Cicloheximida Análise perseguição de degradação da proteína em<em> Saccharomyces cerevisiae</em

Published: April 18, 2016
doi:
10.3791/53975
, , ,
1Department of Biology,Ball State University, 2Bioproduct Research & Development,Eli Lilly and Company

Summary

Protein abundance reflects the rates of both protein synthesis and protein degradation. This article describes the use of cycloheximide chase followed by western blotting to analyze protein degradation in the model unicellular eukaryote, Saccharomyces cerevisiae (budding yeast).

Abstract

Regulamento da abundância de proteína é crucial para praticamente todos os processos celulares. abundância proteína reflecte a integração das taxas de síntese de proteínas e a degradação da proteína. Muitos ensaios de relatórios sobre a abundância de proteínas (por exemplo, em tempo único ponto de transferência de Western, citometria de fluxo, microscopia de fluorescência, ou os ensaios reporter baseados em crescimento) não permitem discriminação dos efeitos relativos de tradução e proteólise nos níveis de proteína. Este artigo descreve a utilização de ciclo-heximida perseguição seguido de western blotting para analisar a degradação de proteínas especificamente no eucariota unicelular modelo, Saccharomyces cerevisiae (levedura de germinação). Neste procedimento, as células de levedura são incubadas na presença do inibidor de ciclo-heximida translacional. Alíquotas de células são recolhidas e imediatamente depois em pontos de tempo específicos seguintes adição de ciclo-heximida. As células são lisadas e os lisados ​​são separados por electroforese em gel de poliacrilamida for análise de Western blot de proteínas de abundância em cada ponto de tempo. O procedimento de ciclo-heximida perseguição permite a visualização da cinética de degradação da população do estado estacionário de uma variedade de proteínas celulares. O procedimento pode ser utilizado para investigar os requisitos para genéticos e influências ambientais sobre a degradação da proteína.

Introduction

Proteínas executar funções cruciais em praticamente todos os processos celulares. Muitos processos fisiológicos requerem a presença de uma proteína específica (ou proteínas) por um período de tempo definido, ou sob circunstâncias particulares. Organismos, portanto, monitorar e regular a abundância de proteína para atender às necessidades celulares 1. Por exemplo, as ciclinas (proteínas que controlam a divisão celular) estão presentes em fases específicas do ciclo celular, e a perda dos níveis de ciclina regulamentados tem sido associada com a formação do tumor maligno 2. Além de regular os níveis de proteína para satisfazer as necessidades celulares, células empregam mecanismos de controlo de qualidade degradativas para eliminar deformadas, as moléculas de proteína não montadas, ou de outro modo aberrantes 3. Controle de abundância de proteína envolve regulação tanto a síntese macromolecular (transcrição e tradução) e degradação (decomposição RNA e proteólise). a degradação da proteína deficiente ou excessiva contribui para várias patologias, Incluindo o cancro, fibrose cística, doenças neurodegenerativas, e desordens cardiovasculares 4-8. Mecanismos proteolíticas, portanto, representam alvos terapêuticos promissores para uma série de doenças 9-12.

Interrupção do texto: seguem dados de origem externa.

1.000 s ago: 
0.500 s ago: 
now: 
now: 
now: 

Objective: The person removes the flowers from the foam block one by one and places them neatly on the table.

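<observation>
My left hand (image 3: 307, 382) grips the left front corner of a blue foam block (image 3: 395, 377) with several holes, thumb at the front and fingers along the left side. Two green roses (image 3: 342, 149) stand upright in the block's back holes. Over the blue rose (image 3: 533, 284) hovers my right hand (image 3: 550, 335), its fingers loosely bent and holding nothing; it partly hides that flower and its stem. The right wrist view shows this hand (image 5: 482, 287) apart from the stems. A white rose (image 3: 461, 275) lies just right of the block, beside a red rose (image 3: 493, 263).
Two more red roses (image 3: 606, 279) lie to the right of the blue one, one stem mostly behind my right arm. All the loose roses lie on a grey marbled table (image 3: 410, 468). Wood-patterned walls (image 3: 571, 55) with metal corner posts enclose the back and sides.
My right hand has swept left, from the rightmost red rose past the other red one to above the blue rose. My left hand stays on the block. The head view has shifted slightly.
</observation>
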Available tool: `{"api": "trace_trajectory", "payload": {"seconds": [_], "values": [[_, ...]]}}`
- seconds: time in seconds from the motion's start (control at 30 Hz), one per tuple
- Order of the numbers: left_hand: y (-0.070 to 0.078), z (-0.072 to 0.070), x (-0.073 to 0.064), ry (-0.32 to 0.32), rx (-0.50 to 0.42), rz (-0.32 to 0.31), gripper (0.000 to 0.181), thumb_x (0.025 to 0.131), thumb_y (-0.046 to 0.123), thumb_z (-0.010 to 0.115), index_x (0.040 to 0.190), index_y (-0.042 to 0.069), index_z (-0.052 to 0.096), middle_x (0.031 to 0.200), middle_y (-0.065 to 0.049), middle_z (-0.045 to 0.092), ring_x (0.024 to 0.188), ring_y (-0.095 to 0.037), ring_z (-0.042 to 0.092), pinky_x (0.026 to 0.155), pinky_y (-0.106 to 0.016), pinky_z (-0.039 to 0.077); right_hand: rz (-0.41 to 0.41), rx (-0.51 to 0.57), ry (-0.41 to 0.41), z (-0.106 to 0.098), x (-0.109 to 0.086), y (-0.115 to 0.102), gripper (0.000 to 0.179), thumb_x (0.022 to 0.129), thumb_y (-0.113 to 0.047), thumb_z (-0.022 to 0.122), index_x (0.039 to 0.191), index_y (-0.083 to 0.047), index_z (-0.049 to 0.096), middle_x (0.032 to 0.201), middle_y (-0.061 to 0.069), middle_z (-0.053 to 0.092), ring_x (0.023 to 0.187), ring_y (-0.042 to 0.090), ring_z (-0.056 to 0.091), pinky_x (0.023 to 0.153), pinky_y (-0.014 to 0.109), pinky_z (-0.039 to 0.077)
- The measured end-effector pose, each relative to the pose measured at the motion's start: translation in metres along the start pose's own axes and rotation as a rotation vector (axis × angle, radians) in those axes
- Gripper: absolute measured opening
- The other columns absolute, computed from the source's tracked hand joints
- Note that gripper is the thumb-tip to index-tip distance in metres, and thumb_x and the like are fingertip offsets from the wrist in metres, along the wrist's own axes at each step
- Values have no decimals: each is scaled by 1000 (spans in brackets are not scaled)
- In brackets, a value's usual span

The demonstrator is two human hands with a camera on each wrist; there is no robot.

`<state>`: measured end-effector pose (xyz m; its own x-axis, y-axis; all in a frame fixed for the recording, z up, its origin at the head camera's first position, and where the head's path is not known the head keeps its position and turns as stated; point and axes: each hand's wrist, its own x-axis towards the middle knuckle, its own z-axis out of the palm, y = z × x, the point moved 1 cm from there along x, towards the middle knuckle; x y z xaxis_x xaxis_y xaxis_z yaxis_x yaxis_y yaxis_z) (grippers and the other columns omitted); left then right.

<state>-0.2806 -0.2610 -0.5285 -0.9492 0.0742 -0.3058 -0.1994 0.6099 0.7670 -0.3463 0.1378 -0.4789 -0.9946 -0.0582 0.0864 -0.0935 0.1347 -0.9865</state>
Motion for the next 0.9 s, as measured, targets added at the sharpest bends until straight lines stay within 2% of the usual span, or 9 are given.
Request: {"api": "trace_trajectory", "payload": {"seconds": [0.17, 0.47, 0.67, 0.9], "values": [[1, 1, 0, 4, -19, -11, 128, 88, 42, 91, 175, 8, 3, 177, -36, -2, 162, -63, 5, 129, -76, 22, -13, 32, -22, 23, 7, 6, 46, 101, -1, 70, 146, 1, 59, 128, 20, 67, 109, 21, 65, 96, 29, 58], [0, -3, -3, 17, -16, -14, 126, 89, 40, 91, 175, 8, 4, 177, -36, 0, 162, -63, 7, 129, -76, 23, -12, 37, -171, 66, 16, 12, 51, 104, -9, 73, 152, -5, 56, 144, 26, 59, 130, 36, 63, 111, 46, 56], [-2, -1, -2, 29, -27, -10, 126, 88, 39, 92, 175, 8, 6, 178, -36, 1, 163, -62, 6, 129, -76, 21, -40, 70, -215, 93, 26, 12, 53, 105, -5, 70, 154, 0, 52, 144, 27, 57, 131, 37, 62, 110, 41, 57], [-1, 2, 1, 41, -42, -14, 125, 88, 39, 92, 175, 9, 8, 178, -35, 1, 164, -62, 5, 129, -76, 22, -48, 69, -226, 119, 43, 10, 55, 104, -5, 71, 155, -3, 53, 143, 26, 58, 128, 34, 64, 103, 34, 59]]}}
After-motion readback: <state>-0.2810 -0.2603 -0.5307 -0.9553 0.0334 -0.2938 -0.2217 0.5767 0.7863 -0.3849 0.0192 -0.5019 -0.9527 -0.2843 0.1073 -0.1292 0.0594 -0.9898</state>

Análise de proteínas em um único ponto do tempo (por exemplo, por western blot 13, citometria de fluxo 14, ou microscopia de fluorescência 15) fornece um instantâneo da abundância de proteína em estado estacionário, sem revelar as contribuições relativas de síntese ou degradação. Da mesma forma, ensaios repórter baseada em crescimento reflectem os níveis de proteína em estado estacionário durante um período de tempo prolongado sem discriminar entre as influências de síntese e degradação 15-20. É possível inferir a contribuição dos processos de degradação para os níveis de proteína em estado estacionário, comparando abundância antes e depois de inibir componentes específicos do mecanismo de degradação (por exemplo, por farmacologicamente inactiva o proteasome 21 ou batendo para fora um gene a hipótese de ser necessário para a degradação 13). Uma alteração nos níveis de proteína em estado estacionário após a inibição das vias degradativas proporciona forte evidência para a contribuição de proteólise para o controlo da abundância de proteína 13. No entanto, essa análise ainda não fornece informações sobre a cinética de retorno da proteína. Chase Cycloheximide seguida por western blot supera essas deficiências, permitindo que os investigadores para visualizar a degradação da proteína ao longo do tempo 22-24. Além disso, porque a detecção da proteína seguinte perseguição ciclo-heximida é tipicamente realizada por Western blotting, isótopos radioactivos e passos morosos imunoprecipitação não são necessários para a perseguição ciclo-heximida, ao contrário de muitas técnicas de pesquisa por pulso habitualmente utilizados, que são também realizados para visualizar a degradação da proteína de 25.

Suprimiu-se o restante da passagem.